Article ID: | iaor2003943 |
Country: | Netherlands |
Volume: | 79 |
Issue: | 2 |
Start Page Number: | 113 |
End Page Number: | 120 |
Publication Date: | Jan 2002 |
Journal: | International Journal of Production Economics |
Authors: | Kschel J., Teich Tobias, Zacher Bernd |
Keywords: | evolutionary algorithms |
Evolutionary Algorithms (EA) possess significant potential for solving manufacturing control problems.

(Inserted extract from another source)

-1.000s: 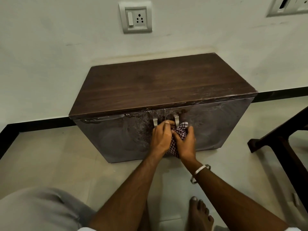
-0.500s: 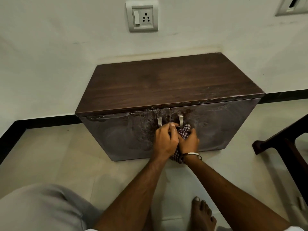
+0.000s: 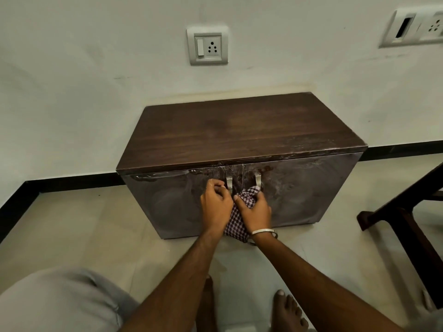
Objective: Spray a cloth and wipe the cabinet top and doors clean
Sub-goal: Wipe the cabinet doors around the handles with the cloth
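Head view: a low dark cabinet (image 3: 239, 164) stands against the wall, its wooden top (image 3: 239, 130) bare and its two doors, the left door (image 3: 167, 202) and the right door (image 3: 306, 188), streaked with pale smears, which reads as the wiping being part done on the front. The checked cloth (image 3: 236, 224) hangs bunched at the meeting of the doors, just below the two metal handles, the left handle (image 3: 229, 184) and the right handle (image 3: 257, 180). The right hand (image 3: 254, 213) has its fingers curled round the upper wad of cloth; the left hand (image 3: 215, 207) is curled close beside it, fingertips at the left handle, and whether it pinches the cloth or only the handle cannot be told, since its palm side is hidden. The two hands are touching or nearly so. The cloth looks thin, soft and light, and by the task probably damp; it should fold to any shape and slip little on the door face, so a gathered fistful, as held, seems the sound grip, with a flat pad pressed outward for wiping. The handles look rigid and narrow, best wrapped by a fold of cloth. A wall socket (image 3: 207, 45) sits above; bare feet show on the tiled floor (image 3: 72, 224).
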The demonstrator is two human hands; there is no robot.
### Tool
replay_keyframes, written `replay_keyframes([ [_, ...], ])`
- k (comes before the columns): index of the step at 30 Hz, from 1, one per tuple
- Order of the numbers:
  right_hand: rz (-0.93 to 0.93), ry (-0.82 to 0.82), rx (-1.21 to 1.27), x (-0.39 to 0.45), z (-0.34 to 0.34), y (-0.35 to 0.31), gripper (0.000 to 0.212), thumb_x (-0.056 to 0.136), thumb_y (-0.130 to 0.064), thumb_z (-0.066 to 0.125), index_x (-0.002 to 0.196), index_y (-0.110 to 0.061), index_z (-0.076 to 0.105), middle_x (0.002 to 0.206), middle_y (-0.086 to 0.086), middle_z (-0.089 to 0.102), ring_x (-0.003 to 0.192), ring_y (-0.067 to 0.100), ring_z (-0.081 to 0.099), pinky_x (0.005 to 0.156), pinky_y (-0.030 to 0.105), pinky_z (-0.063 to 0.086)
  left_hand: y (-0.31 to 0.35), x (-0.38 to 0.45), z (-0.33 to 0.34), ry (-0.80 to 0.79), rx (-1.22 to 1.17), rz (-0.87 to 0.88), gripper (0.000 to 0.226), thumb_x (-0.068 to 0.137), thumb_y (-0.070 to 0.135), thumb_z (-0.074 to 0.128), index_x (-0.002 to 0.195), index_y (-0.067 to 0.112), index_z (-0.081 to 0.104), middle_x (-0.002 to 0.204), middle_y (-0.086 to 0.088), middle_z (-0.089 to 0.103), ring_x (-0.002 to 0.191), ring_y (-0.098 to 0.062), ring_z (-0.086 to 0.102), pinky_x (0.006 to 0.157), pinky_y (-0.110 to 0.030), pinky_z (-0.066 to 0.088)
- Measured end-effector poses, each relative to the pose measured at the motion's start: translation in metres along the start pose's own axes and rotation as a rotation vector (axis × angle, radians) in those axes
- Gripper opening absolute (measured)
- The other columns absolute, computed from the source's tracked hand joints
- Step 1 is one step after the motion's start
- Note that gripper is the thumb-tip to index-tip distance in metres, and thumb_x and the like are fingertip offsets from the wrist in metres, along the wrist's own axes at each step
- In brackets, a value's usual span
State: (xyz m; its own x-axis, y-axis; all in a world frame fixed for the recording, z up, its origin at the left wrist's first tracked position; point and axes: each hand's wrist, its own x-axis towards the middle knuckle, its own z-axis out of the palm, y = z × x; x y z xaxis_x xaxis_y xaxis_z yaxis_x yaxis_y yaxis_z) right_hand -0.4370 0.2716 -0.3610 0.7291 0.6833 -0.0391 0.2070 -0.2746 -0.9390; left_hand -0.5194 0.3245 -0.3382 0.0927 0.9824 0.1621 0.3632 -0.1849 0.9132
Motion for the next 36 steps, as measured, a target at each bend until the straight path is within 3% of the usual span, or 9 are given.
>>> replay_keyframes([
  [5,-0.075,-0.047,-0.025,-0.003,0.004,-0.012,0.035,0.086,-0.035,0.066,0.106,-0.008,0.058,0.104,0.010,0.066,0.101,0.026,0.060,0.087,0.035,0.048,-0.005,0.004,0.001,-0.055,-0.001,-0.012,0.012,0.092,0.015,0.056,0.096,0.016,0.068,0.080,0.010,0.063,0.070,0.004,0.056,0.062,-0.008,0.040],
  [9,-0.113,-0.036,0.001,-0.003,0.005,-0.019,0.029,0.087,-0.034,0.064,0.105,-0.011,0.062,0.103,0.007,0.067,0.101,0.024,0.060,0.090,0.040,0.050,-0.007,0.009,0.001,-0.099,-0.088,-0.076,0.018,0.094,0.019,0.054,0.099,0.013,0.071,0.089,0.003,0.069,0.082,-0.006,0.062,0.074,-0.021,0.048],
  [13,-0.152,0.014,-0.052,0.003,0.008,-0.027,0.032,0.088,-0.032,0.064,0.104,-0.004,0.063,0.107,0.011,0.065,0.102,0.026,0.059,0.091,0.040,0.048,-0.009,0.010,0.000,-0.137,-0.160,-0.109,0.018,0.095,0.019,0.053,0.089,0.024,0.069,0.082,0.014,0.066,0.078,0.003,0.060,0.065,-0.013,0.044],
  [23,-0.143,0.110,-0.075,0.018,0.019,-0.045,0.035,0.082,-0.034,0.071,0.097,-0.003,0.066,0.101,0.011,0.067,0.097,0.026,0.061,0.088,0.036,0.050,-0.019,0.014,-0.001,-0.180,-0.206,-0.116,0.024,0.098,0.016,0.046,0.094,0.019,0.069,0.089,0.007,0.069,0.085,-0.006,0.063,0.074,-0.023,0.050],
  [28,-0.133,0.120,-0.081,0.010,0.024,-0.036,0.033,0.082,-0.033,0.072,0.095,-0.005,0.060,0.101,0.009,0.060,0.093,0.017,0.053,0.076,0.015,0.033,-0.019,0.014,0.000,-0.176,-0.225,-0.133,0.026,0.098,0.018,0.045,0.087,0.023,0.067,0.084,0.014,0.066,0.079,0.004,0.060,0.069,-0.016,0.046],
  [33,-0.121,0.079,-0.115,0.006,0.024,-0.025,0.033,0.084,-0.032,0.070,0.093,-0.003,0.059,0.100,0.012,0.059,0.095,0.023,0.054,0.073,0.017,0.031,-0.019,0.015,-0.001,-0.184,-0.232,-0.128,0.029,0.098,0.016,0.042,0.084,0.023,0.067,0.083,0.013,0.066,0.080,0.001,0.060,0.070,-0.017,0.045],
  [36,-0.135,0.097,-0.060,0.012,0.022,-0.036,0.034,0.083,-0.032,0.071,0.095,-0.001,0.062,0.101,0.013,0.063,0.097,0.024,0.058,0.081,0.026,0.043,-0.020,0.016,0.000,-0.182,-0.243,-0.163,0.029,0.099,0.020,0.042,0.089,0.023,0.068,0.086,0.014,0.066,0.083,-0.002,0.062,0.073,-0.021,0.048],
])
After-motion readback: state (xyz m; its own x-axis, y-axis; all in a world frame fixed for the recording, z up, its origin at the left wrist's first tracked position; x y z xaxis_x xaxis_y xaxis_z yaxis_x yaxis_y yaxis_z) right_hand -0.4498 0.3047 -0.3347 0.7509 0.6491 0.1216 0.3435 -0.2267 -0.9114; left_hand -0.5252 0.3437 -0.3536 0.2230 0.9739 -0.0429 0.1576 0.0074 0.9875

Despite the fact that the value of EA has become increasingly apparent over the past years, there are only few real-world applications of these methods. Proponents of the EA approach argue that one reason for this is the potential of these algorithms to adapt to sudden changes like machine breakdowns immediately by defining improved schedules in a continuous process. The new schedules often differ significantly from the previous schedules used by the supervisor before the changes occurred. This contradicts organizational demands for predictable schedules that fix the work order of a machine at the beginning of a planning period allowing only minor changes afterwards. This is primarily caused by the inability of today's organizational systems to distribute new schedules quickly without causing major disturbance in the manufacturing process. While plant data acquisition (PDA) has been automated for years, distribution of work order information is in most cases still done manually. The authors introduce an evolutionary search algorithm for shop floor scheduling and show how to integrate the scheduler with a bidirectional PDA-system used for data collection as well as distribution of sequencing information. In addition, quality improvements of evolutionary tools by separating the time-consuming scheduling procedure from the EA and distributing it throughout intelligent data terminals is discussed.